- _WORK TO BE COMPLETED_: Below are some entries. Copy each line in them that holds "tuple".

Records from a collection:
[Start of Attachment]

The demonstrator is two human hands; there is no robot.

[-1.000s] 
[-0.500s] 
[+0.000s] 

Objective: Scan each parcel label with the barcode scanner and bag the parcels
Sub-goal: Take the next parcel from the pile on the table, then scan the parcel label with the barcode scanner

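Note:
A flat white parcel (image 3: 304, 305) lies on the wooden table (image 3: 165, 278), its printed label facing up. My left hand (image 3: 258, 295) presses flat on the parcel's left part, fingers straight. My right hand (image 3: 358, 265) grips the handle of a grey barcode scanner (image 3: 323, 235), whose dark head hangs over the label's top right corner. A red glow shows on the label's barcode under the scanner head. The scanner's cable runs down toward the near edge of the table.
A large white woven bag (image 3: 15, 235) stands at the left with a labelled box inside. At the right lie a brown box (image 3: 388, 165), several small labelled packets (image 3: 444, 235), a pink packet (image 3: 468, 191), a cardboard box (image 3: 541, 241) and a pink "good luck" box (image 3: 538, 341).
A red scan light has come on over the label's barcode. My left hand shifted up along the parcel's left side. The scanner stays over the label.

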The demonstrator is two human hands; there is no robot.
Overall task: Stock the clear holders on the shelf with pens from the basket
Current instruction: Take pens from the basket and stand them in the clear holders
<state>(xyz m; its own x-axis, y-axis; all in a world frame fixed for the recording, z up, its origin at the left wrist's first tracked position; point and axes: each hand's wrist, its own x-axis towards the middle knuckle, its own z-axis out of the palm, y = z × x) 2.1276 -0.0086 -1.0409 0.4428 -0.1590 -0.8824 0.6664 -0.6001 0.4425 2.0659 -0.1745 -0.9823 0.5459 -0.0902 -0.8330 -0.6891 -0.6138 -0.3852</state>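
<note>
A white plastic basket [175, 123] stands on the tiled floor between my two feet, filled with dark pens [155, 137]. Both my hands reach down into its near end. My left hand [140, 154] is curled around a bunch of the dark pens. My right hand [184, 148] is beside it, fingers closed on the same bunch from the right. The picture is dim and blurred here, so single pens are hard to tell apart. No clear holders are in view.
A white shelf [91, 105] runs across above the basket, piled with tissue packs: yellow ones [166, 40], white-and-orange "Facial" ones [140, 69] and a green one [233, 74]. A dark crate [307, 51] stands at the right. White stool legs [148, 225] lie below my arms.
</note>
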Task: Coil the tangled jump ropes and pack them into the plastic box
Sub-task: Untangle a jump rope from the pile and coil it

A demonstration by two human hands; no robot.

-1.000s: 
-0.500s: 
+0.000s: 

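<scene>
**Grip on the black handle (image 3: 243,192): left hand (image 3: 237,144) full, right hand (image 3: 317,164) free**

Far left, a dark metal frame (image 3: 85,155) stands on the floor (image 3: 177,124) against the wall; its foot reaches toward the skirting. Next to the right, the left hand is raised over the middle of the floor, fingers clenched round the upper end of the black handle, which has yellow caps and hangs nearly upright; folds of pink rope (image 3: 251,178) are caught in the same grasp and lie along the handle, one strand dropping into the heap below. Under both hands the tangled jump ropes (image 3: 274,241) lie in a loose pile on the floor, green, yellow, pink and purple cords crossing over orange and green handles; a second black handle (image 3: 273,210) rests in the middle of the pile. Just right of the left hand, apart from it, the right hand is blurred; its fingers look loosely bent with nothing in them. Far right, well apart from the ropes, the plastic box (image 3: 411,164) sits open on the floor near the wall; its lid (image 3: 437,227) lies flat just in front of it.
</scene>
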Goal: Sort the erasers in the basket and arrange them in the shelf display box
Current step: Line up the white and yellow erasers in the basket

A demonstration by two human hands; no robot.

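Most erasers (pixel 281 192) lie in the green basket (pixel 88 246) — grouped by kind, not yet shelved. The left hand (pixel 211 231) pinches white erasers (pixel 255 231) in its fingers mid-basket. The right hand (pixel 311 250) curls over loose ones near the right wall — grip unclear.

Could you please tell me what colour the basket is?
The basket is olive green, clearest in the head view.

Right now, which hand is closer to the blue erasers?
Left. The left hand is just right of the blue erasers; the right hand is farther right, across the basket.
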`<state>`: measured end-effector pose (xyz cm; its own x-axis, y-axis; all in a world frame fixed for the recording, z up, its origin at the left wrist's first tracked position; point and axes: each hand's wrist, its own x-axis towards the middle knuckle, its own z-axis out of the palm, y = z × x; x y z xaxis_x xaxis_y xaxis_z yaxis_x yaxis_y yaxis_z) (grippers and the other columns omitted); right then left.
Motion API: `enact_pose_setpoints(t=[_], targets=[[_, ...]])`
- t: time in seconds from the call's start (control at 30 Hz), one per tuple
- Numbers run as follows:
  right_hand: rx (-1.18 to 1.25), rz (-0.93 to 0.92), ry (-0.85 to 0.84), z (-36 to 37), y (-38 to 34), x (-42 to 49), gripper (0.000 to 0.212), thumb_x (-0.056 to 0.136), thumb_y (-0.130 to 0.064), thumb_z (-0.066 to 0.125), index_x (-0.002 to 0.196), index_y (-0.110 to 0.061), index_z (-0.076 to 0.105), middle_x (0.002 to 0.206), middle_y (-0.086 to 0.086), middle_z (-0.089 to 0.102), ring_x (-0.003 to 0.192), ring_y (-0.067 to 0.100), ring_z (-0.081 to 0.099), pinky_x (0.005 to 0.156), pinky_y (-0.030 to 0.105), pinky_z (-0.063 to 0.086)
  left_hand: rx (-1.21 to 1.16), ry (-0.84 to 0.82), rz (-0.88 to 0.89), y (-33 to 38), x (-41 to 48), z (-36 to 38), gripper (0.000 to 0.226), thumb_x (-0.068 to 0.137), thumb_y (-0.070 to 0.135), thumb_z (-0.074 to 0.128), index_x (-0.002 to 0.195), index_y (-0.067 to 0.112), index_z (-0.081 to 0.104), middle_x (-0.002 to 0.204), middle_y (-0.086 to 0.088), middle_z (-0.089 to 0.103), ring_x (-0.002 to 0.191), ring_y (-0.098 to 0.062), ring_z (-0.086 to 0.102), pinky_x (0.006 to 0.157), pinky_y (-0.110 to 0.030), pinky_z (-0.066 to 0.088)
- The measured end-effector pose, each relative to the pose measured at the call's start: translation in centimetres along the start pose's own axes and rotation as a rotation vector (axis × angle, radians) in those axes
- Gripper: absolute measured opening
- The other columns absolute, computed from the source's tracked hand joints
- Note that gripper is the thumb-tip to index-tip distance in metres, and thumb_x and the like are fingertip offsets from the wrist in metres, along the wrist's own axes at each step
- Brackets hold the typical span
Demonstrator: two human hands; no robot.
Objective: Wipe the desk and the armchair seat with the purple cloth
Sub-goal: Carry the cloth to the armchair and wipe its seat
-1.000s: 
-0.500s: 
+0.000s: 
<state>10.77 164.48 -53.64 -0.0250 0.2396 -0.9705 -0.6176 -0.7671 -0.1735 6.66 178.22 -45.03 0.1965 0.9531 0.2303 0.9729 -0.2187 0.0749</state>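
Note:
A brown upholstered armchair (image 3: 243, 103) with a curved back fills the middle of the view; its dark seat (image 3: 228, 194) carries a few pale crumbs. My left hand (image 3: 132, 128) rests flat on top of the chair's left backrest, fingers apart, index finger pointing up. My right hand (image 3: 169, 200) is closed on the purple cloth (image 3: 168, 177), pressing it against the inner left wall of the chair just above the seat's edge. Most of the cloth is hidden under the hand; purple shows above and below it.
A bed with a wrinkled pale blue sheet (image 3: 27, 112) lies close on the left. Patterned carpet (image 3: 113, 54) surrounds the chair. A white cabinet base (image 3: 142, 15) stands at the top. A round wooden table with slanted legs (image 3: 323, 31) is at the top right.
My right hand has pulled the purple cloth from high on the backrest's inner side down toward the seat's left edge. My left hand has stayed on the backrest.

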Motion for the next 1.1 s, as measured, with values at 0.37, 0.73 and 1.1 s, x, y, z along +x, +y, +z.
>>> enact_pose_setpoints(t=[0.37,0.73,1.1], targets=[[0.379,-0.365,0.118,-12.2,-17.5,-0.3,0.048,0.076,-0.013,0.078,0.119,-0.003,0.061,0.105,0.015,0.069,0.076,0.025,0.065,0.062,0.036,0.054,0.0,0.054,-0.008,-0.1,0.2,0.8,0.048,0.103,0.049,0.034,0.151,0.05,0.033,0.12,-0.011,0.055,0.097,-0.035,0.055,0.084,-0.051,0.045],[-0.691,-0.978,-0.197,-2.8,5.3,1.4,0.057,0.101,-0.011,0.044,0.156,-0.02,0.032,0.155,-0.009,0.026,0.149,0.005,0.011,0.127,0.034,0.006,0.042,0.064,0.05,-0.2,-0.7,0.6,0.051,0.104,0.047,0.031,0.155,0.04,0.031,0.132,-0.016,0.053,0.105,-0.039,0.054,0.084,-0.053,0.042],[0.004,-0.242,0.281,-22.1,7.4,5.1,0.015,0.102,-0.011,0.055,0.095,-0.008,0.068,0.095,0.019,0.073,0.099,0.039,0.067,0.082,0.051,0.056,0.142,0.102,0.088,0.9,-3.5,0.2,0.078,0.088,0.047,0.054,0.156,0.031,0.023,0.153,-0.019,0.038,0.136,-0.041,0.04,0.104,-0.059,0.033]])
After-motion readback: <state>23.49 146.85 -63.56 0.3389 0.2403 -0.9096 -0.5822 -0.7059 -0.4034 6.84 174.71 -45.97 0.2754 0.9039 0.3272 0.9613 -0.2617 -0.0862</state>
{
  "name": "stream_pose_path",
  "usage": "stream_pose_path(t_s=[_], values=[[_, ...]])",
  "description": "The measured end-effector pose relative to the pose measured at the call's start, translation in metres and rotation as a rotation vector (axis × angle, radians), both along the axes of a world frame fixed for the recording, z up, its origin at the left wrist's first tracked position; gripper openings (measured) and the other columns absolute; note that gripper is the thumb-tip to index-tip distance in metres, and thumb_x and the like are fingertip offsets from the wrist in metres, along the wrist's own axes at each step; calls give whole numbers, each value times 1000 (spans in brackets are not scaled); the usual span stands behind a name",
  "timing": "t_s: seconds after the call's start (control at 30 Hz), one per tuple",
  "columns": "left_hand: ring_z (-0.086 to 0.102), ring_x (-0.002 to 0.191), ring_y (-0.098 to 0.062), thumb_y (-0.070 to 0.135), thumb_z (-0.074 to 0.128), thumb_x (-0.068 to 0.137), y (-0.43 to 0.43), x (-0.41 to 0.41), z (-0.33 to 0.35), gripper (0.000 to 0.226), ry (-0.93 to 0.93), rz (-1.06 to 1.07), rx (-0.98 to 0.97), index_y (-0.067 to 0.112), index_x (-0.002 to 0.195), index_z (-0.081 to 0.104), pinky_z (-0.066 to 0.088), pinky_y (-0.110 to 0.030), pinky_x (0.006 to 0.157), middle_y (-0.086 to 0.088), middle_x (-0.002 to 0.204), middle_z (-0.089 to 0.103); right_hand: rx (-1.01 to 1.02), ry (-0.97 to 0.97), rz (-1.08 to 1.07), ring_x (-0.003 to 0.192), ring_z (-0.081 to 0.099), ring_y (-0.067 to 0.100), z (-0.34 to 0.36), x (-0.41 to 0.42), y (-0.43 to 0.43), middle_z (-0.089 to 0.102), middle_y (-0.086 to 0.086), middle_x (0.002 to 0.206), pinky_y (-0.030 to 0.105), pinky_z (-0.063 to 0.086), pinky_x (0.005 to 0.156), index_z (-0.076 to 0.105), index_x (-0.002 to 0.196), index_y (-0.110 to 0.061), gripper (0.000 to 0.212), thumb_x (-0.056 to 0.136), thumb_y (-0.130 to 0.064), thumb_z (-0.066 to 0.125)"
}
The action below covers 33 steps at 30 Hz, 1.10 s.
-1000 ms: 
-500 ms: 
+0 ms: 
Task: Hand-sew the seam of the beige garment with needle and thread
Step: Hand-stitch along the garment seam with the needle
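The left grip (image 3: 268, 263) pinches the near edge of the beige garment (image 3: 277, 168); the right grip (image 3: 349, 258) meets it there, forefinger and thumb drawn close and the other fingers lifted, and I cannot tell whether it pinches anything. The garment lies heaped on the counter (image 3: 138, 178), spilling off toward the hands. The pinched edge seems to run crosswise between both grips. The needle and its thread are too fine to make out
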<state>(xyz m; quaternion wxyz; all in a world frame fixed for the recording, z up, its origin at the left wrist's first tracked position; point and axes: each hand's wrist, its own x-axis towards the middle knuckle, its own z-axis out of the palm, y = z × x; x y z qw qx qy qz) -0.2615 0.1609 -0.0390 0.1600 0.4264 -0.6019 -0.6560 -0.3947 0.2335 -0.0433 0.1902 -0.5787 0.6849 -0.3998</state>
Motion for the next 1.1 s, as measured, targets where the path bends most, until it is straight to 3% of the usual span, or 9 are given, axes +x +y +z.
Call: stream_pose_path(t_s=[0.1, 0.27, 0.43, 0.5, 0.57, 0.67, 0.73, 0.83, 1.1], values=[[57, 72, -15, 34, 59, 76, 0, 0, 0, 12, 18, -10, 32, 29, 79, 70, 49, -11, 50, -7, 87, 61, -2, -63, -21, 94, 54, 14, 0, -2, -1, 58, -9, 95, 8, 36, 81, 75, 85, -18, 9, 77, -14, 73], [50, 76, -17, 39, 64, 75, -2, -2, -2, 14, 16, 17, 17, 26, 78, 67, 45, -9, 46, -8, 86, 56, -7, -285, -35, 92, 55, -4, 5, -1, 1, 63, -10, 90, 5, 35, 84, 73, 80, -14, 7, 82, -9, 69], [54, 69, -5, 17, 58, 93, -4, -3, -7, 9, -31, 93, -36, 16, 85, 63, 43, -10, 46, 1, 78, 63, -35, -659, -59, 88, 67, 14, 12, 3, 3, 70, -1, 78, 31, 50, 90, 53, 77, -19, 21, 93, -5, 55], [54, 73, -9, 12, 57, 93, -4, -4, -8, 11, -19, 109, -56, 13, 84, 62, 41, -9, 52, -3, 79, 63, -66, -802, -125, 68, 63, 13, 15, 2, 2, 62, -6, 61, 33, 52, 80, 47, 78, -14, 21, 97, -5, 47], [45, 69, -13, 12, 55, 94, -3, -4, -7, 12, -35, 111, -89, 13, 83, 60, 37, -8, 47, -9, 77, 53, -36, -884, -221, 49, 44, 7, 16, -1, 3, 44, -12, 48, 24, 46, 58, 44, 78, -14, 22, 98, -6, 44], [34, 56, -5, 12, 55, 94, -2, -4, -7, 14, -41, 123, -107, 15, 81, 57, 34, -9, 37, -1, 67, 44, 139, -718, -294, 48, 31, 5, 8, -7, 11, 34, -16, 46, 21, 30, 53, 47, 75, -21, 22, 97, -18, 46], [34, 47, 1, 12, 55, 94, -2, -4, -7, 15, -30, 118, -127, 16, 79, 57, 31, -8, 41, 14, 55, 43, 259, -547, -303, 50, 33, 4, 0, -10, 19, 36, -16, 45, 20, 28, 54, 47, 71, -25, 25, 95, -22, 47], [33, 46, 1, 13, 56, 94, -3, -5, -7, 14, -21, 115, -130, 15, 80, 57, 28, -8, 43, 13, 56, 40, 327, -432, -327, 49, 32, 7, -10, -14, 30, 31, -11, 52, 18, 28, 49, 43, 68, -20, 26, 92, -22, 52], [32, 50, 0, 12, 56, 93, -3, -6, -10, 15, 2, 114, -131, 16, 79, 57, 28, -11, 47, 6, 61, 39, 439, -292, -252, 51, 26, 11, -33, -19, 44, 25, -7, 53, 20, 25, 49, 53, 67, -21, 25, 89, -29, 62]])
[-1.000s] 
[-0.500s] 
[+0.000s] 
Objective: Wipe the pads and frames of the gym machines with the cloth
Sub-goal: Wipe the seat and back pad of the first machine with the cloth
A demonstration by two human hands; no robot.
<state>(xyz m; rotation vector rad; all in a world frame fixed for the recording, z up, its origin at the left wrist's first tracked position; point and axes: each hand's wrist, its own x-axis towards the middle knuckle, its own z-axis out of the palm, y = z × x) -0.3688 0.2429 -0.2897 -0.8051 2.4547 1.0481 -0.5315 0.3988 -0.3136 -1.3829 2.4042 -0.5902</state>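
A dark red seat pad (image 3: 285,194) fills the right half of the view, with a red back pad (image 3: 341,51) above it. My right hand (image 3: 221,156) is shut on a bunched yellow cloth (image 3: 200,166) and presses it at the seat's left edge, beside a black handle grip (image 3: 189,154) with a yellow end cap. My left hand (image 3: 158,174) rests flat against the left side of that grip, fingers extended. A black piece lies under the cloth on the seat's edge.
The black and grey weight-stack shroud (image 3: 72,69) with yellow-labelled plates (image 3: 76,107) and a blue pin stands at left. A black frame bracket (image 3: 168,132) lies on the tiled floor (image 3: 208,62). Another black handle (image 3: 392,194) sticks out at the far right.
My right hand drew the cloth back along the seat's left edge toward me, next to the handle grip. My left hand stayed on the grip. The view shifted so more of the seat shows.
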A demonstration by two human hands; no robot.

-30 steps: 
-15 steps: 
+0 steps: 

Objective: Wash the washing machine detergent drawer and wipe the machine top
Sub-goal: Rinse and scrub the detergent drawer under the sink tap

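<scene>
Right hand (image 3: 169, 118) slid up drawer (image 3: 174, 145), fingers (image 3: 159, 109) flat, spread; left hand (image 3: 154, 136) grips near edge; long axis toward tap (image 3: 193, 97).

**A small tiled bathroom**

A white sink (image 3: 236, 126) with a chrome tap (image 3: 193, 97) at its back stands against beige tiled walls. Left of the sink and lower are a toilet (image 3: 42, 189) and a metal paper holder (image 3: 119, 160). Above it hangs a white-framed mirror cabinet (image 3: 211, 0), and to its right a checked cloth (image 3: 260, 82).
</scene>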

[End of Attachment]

- _WRITTEN ANSWER_:
- t: time in seconds from the call's start (control at 30 Hz), one per tuple
  "timing": "t_s: seconds after the call's start (control at 30 Hz), one per tuple",

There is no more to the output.